- Work to complete
Scan the data below and state the number of lines that include the word "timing", adding no comment.

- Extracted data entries
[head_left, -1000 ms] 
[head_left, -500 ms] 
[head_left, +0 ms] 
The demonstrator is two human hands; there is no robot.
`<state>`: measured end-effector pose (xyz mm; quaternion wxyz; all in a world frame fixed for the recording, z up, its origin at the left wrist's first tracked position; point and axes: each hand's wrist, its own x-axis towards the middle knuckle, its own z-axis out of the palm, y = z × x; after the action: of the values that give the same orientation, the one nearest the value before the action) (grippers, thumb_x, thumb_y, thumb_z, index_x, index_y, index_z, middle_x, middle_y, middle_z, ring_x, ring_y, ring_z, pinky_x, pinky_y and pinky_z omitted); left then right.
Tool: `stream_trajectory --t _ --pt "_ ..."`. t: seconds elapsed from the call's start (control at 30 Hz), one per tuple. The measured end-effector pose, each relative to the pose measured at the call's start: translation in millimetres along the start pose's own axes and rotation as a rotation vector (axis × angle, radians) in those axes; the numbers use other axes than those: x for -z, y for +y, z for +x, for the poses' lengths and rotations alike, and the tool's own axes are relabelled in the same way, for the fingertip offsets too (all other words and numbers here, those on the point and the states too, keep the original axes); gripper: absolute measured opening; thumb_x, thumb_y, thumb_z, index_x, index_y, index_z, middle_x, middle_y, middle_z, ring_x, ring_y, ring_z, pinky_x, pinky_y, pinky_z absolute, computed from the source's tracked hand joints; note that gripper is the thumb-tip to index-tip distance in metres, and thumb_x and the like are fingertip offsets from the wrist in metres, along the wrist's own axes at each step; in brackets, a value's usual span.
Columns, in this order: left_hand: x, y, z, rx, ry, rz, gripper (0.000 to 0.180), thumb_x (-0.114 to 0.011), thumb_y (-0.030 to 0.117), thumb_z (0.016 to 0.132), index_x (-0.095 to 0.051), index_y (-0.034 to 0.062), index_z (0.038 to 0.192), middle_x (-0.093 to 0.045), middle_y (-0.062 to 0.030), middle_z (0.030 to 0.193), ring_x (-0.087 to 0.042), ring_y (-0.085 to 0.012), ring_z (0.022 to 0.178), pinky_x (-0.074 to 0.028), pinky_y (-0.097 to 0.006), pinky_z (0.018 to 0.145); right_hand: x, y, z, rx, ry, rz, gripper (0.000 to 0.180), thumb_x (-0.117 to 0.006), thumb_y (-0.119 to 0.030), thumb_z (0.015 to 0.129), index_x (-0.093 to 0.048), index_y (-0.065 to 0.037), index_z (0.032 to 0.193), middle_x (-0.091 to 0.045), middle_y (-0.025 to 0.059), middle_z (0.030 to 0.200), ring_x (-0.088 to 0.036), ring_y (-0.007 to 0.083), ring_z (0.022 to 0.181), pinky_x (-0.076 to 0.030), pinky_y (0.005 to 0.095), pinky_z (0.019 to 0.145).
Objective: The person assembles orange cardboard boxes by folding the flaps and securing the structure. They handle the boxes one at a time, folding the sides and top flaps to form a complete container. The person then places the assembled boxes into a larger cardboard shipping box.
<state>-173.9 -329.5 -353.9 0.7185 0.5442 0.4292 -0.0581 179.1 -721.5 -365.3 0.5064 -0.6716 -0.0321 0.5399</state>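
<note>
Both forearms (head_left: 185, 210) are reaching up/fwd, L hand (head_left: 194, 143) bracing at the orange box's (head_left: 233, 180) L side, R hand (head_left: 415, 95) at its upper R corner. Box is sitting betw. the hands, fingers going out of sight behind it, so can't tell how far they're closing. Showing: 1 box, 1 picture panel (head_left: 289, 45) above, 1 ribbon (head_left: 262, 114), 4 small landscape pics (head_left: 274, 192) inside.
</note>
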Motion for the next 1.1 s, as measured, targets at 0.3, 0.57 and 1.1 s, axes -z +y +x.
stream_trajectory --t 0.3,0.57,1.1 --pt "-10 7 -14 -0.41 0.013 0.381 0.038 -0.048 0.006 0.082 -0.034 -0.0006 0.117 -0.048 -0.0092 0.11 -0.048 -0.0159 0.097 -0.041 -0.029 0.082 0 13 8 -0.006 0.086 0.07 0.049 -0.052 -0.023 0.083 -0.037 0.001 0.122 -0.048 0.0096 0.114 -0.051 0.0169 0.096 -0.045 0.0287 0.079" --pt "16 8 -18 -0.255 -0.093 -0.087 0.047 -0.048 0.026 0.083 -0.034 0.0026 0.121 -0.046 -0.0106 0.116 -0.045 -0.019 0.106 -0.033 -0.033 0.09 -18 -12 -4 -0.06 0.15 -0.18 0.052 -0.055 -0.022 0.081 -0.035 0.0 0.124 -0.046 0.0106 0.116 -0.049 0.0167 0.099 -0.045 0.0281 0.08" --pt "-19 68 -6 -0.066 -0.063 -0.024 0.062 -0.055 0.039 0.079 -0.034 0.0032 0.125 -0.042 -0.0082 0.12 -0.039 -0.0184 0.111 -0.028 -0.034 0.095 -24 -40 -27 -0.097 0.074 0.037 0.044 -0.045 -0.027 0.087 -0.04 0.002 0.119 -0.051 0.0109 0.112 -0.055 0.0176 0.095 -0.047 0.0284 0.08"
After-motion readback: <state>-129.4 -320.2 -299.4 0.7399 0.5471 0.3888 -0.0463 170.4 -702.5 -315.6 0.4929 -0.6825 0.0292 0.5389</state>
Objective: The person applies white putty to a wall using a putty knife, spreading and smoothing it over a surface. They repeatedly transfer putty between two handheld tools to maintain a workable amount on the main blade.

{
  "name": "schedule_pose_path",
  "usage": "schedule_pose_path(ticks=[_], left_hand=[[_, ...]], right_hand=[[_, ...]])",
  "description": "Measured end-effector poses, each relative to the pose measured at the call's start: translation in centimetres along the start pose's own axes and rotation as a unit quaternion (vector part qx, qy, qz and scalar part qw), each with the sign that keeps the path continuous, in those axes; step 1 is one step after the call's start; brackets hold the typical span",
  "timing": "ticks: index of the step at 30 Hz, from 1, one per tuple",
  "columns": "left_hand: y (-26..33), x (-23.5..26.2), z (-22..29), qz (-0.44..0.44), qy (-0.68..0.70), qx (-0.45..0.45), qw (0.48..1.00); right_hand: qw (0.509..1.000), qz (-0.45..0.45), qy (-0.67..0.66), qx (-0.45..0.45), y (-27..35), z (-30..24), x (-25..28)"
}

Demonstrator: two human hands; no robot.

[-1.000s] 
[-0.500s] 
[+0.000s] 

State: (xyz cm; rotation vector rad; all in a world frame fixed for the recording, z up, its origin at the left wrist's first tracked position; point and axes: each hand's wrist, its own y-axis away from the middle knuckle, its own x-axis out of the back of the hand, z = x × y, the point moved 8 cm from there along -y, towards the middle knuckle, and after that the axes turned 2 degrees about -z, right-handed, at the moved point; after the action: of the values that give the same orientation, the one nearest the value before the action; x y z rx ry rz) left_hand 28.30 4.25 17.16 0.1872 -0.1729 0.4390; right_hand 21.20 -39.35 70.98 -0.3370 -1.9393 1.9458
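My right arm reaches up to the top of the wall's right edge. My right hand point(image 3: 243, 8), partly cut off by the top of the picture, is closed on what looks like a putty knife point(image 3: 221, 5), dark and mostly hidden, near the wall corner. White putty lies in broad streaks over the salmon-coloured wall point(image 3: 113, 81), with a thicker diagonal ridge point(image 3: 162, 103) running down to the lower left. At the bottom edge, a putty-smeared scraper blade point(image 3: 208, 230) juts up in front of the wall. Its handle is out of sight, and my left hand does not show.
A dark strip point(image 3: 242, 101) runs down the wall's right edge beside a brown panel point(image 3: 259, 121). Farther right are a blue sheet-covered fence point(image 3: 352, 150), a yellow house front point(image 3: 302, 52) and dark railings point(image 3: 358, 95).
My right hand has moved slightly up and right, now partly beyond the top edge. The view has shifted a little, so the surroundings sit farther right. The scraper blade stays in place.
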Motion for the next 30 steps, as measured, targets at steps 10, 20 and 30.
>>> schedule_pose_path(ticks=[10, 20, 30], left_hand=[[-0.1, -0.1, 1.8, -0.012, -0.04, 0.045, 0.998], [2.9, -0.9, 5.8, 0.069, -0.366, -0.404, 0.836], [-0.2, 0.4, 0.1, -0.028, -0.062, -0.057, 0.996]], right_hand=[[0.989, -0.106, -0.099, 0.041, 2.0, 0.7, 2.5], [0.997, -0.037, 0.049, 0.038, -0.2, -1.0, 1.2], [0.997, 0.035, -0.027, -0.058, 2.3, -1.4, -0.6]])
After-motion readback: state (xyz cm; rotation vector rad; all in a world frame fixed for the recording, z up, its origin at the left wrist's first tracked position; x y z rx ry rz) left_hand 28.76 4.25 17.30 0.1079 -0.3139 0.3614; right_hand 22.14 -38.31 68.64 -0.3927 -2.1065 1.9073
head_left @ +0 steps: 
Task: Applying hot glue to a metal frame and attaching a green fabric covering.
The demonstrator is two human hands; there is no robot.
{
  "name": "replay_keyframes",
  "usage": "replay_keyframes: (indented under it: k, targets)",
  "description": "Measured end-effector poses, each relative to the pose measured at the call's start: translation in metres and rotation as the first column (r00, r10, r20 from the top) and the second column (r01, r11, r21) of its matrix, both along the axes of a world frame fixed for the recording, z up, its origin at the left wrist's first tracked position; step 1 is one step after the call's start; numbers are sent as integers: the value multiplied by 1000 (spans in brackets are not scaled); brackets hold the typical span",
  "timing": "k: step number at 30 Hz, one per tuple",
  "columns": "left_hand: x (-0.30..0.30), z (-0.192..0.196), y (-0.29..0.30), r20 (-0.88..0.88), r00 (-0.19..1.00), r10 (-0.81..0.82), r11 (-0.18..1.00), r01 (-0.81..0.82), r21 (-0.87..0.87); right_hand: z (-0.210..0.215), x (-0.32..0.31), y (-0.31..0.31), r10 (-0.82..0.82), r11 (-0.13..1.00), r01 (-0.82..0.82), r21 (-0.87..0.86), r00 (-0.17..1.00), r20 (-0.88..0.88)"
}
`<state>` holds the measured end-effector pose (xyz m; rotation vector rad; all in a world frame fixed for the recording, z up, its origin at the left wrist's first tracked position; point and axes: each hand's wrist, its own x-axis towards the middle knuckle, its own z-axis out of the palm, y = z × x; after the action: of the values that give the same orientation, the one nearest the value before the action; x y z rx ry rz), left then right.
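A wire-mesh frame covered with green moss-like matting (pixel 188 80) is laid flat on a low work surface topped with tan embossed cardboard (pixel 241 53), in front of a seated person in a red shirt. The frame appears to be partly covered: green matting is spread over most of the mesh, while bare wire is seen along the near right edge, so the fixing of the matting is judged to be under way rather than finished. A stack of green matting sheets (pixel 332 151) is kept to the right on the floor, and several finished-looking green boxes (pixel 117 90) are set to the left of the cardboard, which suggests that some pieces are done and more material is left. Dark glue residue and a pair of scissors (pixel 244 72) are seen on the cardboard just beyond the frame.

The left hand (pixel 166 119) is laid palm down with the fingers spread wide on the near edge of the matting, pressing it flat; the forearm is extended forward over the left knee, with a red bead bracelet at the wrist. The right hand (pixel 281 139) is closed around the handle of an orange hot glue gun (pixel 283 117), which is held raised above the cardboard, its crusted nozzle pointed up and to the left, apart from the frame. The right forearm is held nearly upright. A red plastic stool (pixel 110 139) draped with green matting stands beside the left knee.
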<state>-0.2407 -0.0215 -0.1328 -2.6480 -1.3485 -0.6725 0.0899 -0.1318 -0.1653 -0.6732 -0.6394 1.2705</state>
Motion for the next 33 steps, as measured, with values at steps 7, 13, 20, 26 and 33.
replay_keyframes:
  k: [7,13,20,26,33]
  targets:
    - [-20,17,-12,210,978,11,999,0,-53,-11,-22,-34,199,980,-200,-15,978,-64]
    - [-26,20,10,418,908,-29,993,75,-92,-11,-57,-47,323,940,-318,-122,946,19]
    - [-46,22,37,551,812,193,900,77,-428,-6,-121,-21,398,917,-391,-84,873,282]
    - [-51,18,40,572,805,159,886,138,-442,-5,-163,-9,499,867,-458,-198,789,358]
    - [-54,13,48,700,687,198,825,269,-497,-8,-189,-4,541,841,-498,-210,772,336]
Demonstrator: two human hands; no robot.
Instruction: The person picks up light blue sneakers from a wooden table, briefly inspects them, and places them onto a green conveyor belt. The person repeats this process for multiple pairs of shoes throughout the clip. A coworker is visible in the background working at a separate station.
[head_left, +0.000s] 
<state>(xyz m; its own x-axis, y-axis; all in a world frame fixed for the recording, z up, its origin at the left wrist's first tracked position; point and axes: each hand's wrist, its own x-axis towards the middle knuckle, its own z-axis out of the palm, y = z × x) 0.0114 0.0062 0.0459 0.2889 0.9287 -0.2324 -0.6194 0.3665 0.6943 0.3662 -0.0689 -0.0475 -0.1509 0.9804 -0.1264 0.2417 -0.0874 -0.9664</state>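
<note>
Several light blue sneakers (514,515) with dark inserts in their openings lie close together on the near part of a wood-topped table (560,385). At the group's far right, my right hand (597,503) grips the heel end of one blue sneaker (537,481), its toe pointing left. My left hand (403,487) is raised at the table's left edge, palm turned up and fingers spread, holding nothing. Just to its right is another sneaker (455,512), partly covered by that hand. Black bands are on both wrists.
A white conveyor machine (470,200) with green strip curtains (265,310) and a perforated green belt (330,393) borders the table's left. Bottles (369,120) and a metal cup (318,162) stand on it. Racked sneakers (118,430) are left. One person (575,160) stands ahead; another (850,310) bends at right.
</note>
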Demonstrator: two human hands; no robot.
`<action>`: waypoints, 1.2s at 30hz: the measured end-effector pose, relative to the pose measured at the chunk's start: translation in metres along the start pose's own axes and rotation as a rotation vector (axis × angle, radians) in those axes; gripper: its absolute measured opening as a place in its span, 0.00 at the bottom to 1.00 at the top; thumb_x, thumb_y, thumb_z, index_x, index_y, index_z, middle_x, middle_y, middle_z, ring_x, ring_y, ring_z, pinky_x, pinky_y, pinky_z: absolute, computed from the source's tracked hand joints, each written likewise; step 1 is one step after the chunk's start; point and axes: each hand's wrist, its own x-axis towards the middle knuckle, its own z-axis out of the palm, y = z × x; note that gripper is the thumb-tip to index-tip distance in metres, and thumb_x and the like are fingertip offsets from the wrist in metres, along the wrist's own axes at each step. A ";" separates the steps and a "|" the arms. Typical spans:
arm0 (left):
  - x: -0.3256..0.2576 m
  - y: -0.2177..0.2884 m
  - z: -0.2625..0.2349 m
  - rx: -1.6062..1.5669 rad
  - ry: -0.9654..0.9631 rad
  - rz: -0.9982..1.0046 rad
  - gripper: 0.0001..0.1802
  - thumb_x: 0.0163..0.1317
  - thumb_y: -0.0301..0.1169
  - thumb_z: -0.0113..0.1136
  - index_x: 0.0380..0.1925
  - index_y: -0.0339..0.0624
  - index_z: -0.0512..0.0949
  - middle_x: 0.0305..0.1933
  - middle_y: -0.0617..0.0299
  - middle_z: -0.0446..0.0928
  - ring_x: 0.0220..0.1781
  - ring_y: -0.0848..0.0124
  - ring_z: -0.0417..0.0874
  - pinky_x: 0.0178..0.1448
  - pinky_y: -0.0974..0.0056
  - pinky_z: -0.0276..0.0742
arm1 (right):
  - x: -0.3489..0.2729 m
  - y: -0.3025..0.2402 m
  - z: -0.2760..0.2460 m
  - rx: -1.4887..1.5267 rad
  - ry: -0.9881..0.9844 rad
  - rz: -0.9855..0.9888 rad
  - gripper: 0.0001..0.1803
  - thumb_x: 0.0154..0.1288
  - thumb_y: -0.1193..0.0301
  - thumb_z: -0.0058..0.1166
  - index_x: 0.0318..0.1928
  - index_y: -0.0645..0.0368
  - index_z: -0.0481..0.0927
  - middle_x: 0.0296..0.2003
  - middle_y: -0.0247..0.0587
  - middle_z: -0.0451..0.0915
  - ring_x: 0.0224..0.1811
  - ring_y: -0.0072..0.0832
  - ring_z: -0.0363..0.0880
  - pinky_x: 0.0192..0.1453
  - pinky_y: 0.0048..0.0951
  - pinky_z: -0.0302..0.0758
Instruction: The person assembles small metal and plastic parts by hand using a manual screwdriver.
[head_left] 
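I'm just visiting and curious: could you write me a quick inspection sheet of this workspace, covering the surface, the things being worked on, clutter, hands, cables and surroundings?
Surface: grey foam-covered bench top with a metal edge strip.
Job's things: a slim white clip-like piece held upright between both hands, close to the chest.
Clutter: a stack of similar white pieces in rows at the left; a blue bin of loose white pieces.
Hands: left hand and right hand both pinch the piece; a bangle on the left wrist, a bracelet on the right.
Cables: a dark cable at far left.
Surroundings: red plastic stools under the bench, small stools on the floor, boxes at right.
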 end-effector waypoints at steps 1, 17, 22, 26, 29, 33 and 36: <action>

- Answer section
2